= ACTIVITY =
Your answer must be a single number: the count of lines in the records below that include the string "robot".
———
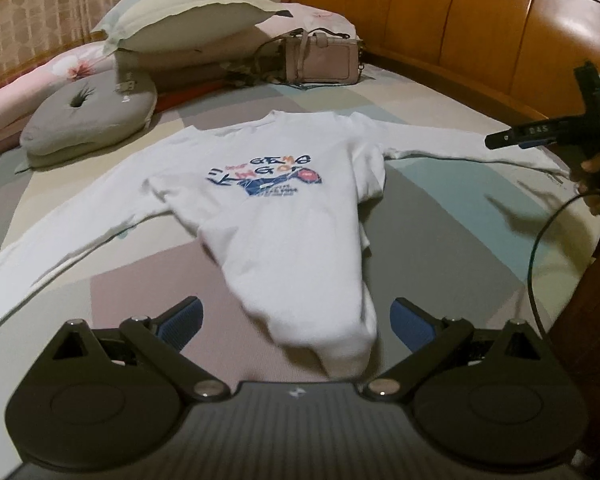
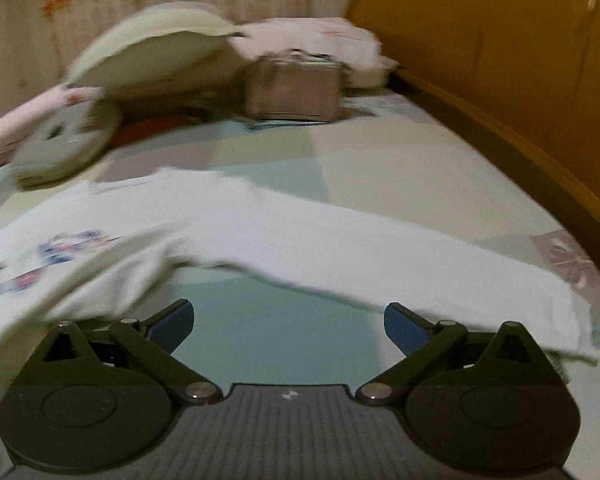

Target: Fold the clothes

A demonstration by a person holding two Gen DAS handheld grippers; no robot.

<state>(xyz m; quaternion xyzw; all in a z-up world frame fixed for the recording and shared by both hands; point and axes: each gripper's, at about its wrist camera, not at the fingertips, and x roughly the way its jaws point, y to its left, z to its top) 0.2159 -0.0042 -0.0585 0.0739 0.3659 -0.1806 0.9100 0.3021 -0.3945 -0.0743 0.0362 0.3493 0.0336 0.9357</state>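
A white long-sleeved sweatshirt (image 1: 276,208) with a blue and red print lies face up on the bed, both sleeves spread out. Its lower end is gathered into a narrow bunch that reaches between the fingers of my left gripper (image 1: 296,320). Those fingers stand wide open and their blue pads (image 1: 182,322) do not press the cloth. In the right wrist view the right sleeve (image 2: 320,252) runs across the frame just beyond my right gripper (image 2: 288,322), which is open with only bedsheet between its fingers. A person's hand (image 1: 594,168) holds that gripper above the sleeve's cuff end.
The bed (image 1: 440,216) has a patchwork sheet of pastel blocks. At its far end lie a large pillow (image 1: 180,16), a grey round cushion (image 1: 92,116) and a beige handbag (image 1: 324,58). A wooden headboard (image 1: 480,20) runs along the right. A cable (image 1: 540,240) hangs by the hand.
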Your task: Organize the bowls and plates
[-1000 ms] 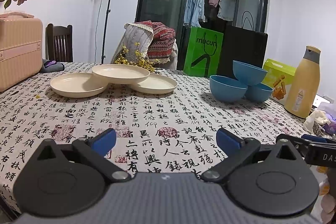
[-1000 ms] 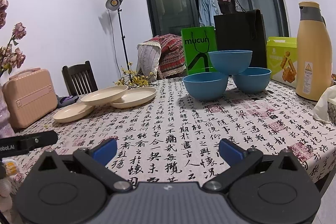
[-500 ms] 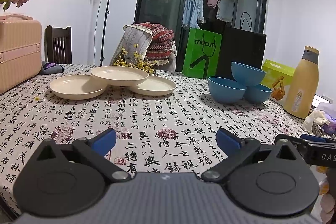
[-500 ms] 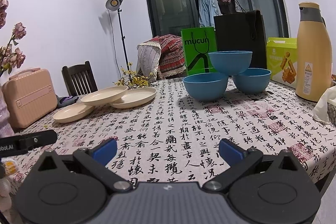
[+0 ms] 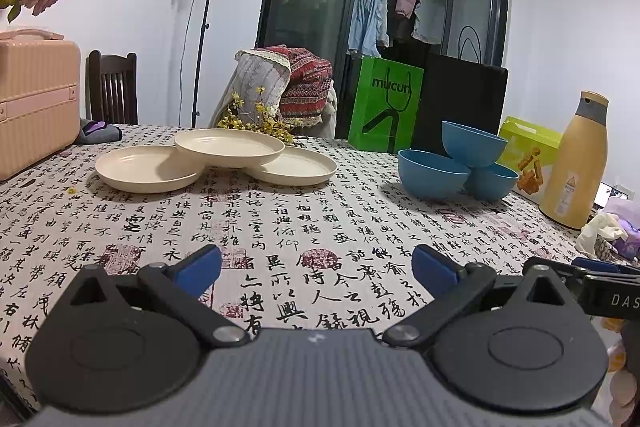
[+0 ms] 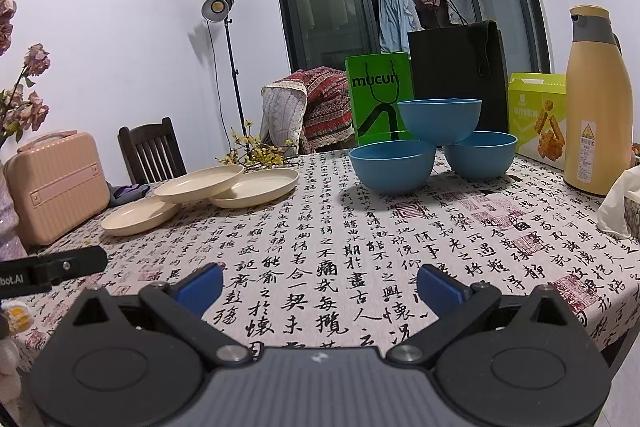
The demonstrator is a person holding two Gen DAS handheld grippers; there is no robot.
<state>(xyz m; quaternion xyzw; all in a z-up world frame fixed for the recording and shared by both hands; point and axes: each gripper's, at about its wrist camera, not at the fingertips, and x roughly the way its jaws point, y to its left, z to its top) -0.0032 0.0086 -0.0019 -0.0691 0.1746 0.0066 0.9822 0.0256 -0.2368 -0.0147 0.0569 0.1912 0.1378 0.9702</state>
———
= ANSWER =
2